• What the task requires
From the entries that follow, copy exactly the lines beginning at the line holding "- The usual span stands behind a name" and continuing through the line holding "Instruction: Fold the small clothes".

• Information supplied
※ ※ ※

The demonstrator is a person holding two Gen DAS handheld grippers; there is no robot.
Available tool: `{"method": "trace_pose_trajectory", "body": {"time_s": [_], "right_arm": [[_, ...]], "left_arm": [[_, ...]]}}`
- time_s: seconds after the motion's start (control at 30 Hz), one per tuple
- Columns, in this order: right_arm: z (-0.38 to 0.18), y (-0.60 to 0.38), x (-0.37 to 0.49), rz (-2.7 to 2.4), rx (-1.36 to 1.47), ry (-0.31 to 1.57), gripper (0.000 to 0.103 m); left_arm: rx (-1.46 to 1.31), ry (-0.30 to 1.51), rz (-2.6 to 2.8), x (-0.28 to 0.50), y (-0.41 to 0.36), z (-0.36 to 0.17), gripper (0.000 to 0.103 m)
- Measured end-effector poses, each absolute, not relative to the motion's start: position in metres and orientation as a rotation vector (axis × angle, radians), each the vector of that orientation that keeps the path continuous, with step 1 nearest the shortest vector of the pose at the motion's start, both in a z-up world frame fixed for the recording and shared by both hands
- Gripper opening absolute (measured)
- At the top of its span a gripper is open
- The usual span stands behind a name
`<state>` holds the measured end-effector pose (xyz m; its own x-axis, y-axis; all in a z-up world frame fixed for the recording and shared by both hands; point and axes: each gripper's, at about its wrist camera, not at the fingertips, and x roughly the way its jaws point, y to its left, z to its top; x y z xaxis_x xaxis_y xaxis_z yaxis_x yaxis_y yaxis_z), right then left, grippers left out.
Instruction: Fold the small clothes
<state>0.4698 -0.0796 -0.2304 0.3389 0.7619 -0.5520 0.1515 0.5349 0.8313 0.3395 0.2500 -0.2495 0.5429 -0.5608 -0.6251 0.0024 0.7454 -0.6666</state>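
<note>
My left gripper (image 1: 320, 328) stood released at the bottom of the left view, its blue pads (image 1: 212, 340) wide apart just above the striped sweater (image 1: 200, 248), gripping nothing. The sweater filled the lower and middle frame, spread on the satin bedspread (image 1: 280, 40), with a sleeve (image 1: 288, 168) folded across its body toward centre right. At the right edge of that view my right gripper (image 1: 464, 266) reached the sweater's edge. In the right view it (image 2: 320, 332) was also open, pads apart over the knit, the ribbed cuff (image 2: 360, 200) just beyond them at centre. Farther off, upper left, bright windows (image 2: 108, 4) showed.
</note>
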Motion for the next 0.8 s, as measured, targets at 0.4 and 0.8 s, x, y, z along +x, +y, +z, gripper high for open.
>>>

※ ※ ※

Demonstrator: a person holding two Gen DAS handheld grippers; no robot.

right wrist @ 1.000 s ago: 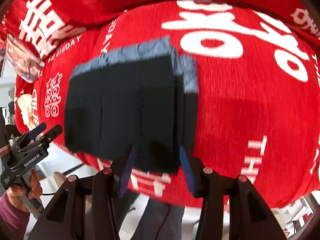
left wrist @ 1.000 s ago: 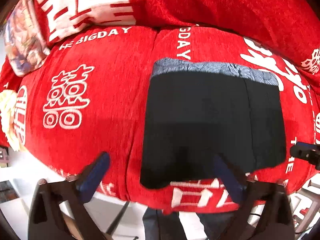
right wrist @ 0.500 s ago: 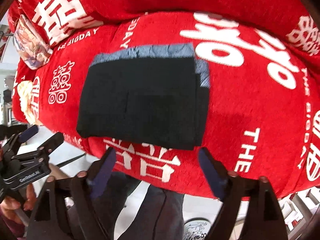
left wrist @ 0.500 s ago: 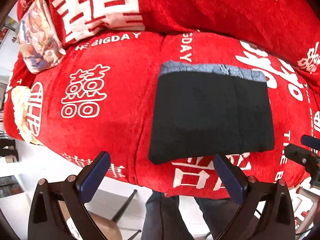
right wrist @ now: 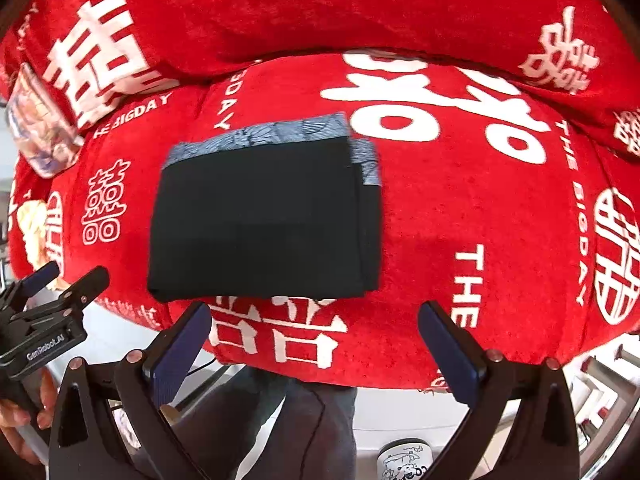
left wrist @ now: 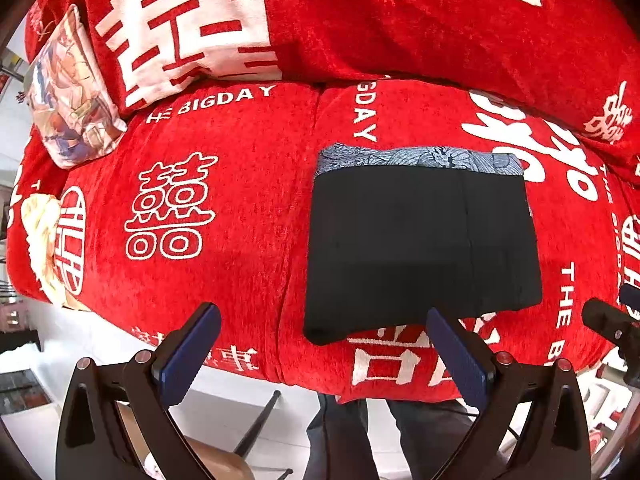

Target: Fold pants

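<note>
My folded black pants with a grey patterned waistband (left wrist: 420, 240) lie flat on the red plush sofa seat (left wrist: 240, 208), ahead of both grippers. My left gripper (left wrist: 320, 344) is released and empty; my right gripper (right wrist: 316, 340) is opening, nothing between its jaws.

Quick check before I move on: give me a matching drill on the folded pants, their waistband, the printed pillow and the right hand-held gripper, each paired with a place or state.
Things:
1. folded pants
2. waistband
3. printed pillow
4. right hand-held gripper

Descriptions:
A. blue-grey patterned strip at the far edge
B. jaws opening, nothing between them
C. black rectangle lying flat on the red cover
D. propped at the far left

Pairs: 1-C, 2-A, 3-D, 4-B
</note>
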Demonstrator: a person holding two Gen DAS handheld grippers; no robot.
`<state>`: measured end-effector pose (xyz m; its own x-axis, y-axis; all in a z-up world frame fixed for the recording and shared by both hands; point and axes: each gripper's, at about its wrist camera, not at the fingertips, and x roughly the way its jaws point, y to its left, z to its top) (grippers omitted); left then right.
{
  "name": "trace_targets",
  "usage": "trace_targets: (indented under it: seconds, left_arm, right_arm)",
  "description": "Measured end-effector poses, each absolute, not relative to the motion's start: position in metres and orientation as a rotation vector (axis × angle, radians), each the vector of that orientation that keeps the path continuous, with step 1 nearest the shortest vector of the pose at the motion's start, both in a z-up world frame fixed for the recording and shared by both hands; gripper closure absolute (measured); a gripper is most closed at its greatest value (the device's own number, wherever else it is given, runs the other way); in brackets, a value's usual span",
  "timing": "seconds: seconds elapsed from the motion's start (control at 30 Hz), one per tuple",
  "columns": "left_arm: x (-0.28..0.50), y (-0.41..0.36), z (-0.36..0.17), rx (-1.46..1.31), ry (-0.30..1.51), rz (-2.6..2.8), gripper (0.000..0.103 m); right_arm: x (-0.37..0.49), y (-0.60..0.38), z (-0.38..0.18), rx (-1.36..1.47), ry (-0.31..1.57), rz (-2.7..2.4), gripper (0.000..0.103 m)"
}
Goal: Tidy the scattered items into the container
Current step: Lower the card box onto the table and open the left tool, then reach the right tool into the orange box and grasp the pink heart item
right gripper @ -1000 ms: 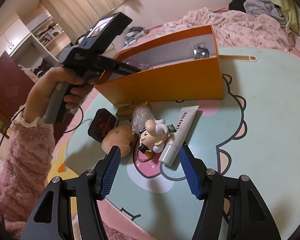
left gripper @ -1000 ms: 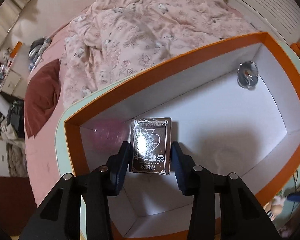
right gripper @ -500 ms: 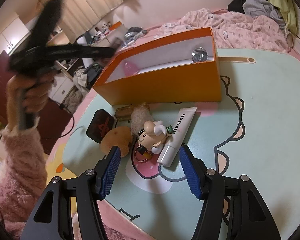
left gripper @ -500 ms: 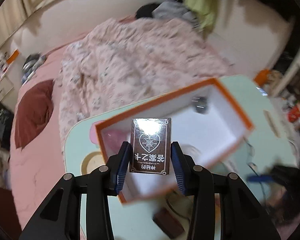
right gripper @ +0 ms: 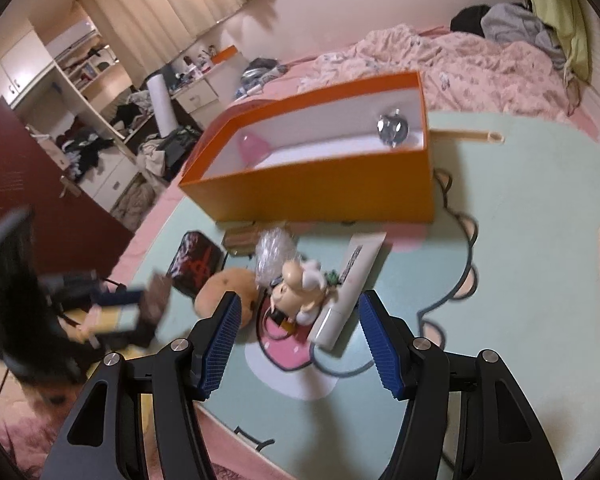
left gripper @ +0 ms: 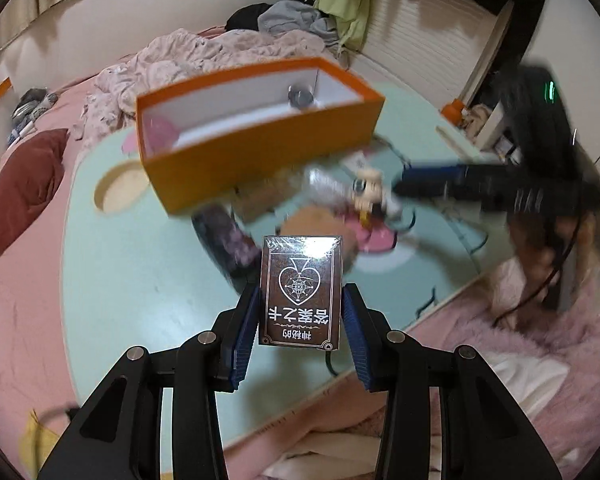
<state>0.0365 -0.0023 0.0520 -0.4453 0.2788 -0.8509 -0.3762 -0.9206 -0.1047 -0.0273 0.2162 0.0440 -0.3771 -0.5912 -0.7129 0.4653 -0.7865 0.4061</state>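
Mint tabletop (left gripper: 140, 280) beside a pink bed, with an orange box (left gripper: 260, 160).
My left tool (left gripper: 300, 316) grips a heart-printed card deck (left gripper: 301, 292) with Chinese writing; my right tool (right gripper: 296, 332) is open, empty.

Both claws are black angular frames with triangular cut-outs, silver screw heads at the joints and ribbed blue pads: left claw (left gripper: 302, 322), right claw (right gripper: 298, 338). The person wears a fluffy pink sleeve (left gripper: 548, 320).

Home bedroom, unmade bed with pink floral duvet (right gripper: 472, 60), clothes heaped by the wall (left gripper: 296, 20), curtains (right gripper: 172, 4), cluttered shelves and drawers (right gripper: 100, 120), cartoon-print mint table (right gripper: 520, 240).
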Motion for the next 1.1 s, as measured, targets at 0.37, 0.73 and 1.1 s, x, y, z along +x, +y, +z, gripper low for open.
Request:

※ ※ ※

• Task result
- The usual span stands behind a name
`<state>` holds the measured end-effector pose (xyz m; its own x-axis, y-axis; all in a z-up world frame fixed for the recording and shared by both hands; point and axes: each gripper's, at about its wrist camera, not at the fingertips, and x roughly the way its jaws point, y to its left, z to its top; x y z xaxis_x xaxis_y xaxis_z yaxis_x yaxis_y yaxis_z), right then left, grippers left out.
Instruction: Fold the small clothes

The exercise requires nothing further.